Some time ago, I released Human Queue Worker, a module that takes the concept of the Drupal Queue system, but where the processing of the items is done by human users rather than an automated process. I say 'takes the concept'; it in fact uses the Drupal Queue to create and claim queue items, but instead of declaring your queue with hook_cron_queue_info(), you declare it to Human Queue Worker as a queue that humans will be working on.
This was written for my current project and for a fairly specific need, and I didn't imagine many sites would be using it. However, it has an obvious and popular application: approving comments. I always figured it would be nice if someone wrote a little module to define a comment processing human queue.
Well, that someone is me, and the time is now. You see, I'm an idiot: when I set up this new blog site of mine, I totally forgot to set up a CAPTCHA, and then when I added Mollon, I didn't set it up properly. So this site has a few hundred spammy comments that I need to delete.
The problem is that comment management takes time. Unless there are some magical area of the core UI I've completely missed, I can either visit each node and delete them one by one, or use the comment admin form. There, I can mass-delete the ones with obvious spammy titles, but all the others will still need individual inspection.

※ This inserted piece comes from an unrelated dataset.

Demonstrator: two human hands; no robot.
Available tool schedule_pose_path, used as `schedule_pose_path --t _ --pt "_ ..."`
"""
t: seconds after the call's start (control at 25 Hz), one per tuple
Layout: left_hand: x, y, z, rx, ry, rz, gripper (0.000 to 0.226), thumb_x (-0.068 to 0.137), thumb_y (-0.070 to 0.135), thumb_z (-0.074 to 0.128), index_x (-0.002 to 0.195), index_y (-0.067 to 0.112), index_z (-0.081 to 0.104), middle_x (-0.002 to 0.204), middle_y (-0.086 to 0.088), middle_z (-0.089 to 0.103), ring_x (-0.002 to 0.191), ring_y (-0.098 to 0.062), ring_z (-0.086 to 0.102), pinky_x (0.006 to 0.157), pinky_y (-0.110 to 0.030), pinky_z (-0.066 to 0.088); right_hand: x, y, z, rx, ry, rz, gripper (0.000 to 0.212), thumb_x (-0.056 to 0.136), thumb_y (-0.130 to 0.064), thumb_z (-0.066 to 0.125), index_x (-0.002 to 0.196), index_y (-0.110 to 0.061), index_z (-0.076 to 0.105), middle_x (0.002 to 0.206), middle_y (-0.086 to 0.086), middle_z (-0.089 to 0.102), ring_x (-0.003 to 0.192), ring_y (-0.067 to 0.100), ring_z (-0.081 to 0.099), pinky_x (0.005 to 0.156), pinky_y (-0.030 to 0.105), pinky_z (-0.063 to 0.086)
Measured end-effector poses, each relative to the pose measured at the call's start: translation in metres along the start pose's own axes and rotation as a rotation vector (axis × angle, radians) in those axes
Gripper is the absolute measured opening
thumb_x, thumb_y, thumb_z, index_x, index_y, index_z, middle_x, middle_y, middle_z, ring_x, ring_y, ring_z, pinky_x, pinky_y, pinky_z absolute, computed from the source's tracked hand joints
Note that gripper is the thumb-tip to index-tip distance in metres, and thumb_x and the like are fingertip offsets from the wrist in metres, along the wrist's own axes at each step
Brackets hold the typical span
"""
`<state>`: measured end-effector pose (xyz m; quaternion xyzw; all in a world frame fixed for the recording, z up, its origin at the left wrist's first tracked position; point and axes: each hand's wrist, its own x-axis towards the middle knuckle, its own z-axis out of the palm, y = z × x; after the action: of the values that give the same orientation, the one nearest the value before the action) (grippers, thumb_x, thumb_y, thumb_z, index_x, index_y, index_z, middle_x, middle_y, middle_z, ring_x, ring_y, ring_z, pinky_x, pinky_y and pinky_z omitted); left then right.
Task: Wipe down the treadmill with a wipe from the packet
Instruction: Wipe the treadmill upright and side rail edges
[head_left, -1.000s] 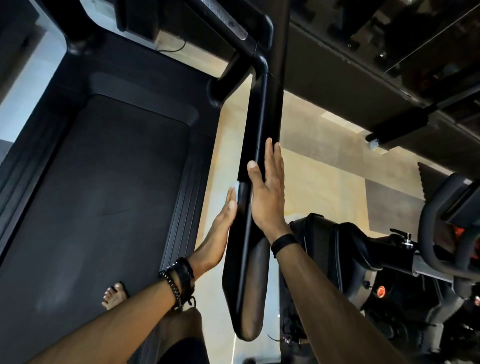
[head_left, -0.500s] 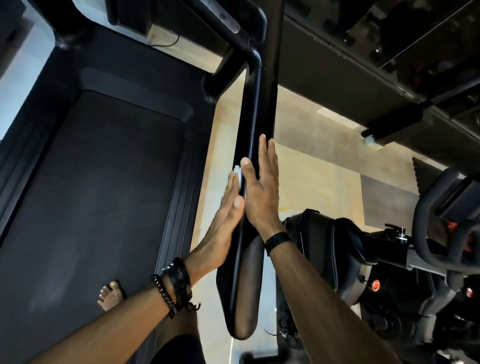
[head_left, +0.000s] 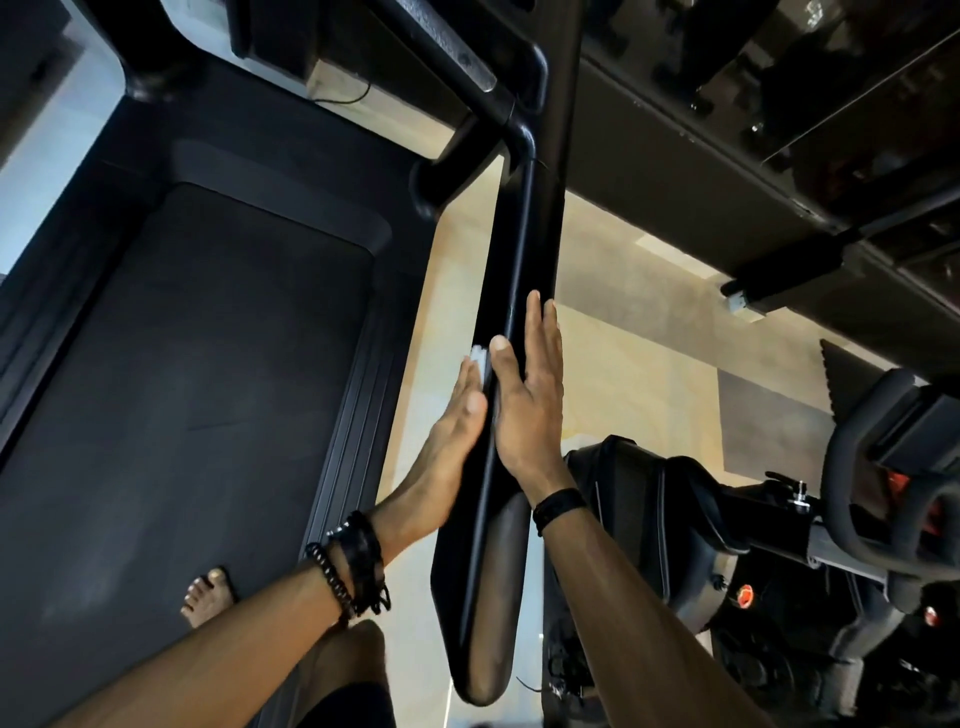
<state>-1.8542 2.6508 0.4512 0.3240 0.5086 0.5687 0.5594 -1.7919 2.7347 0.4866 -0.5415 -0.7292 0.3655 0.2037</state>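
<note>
Both hands have slid further up the rail since 1 s ago, L hand catching up so the two now sit nearly level w/ the rail sandwiched between them. Nearest: a bare foot (head_left: 207, 597) on the belt (head_left: 182, 364). Then the L hand (head_left: 452, 431), fingers straight, pressing the wipe (head_left: 480, 359) flat against the inner face of the rail (head_left: 511, 291); only a small white edge of the wipe shows past the fingertips. R hand (head_left: 530, 400) lies flat on the outer face, fingers straight, thumb along the top edge, holding nothing, prob just bracing. Both forearms reach up and fwd, wrists roughly in line w/ the rail. Risk: the wipe is held by palm pressure only, no pinch, so it could bunch or slip out and drop to the belt if pressure eases mid-stroke. Farther: rail joins the front crossbar (head_left: 457, 57). Packet not in view.
</note>
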Motion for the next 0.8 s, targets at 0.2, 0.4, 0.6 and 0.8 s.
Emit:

The Human Queue UI simplifies this hugely. There's just one page for the queue. When you go to that page, you're presented with an item to process. In the case of comment approval, that's the comment itself, plus the parent node and parent comment to give you some context. To process the comment, click one of two buttons: 'Publish' or 'Delete'. The comment is dealt with, and the form reloads, with a brand new comment for you to process. Which means that the only clicking you do is the action buttons: Publish; Delete; Publish; Delete. (Though with the amount of spam on my site, it's probably Delete; Delete; Delete, like the Cybermen.)
I've not timed it, but I reckon I can probably go at quite a rate. And that's with just one of me: the core Queue system guarantees that only one worker can claim an item at any one time, and that applies to human workers too. So if another user were to work the queue too, by going to the same page, they would be getting shown different comments to work on, and we'd work through the comments at twice the rate.
Now I just need to find a compliant friend and make them into my worker drone. If you're interested, please don't post a comment!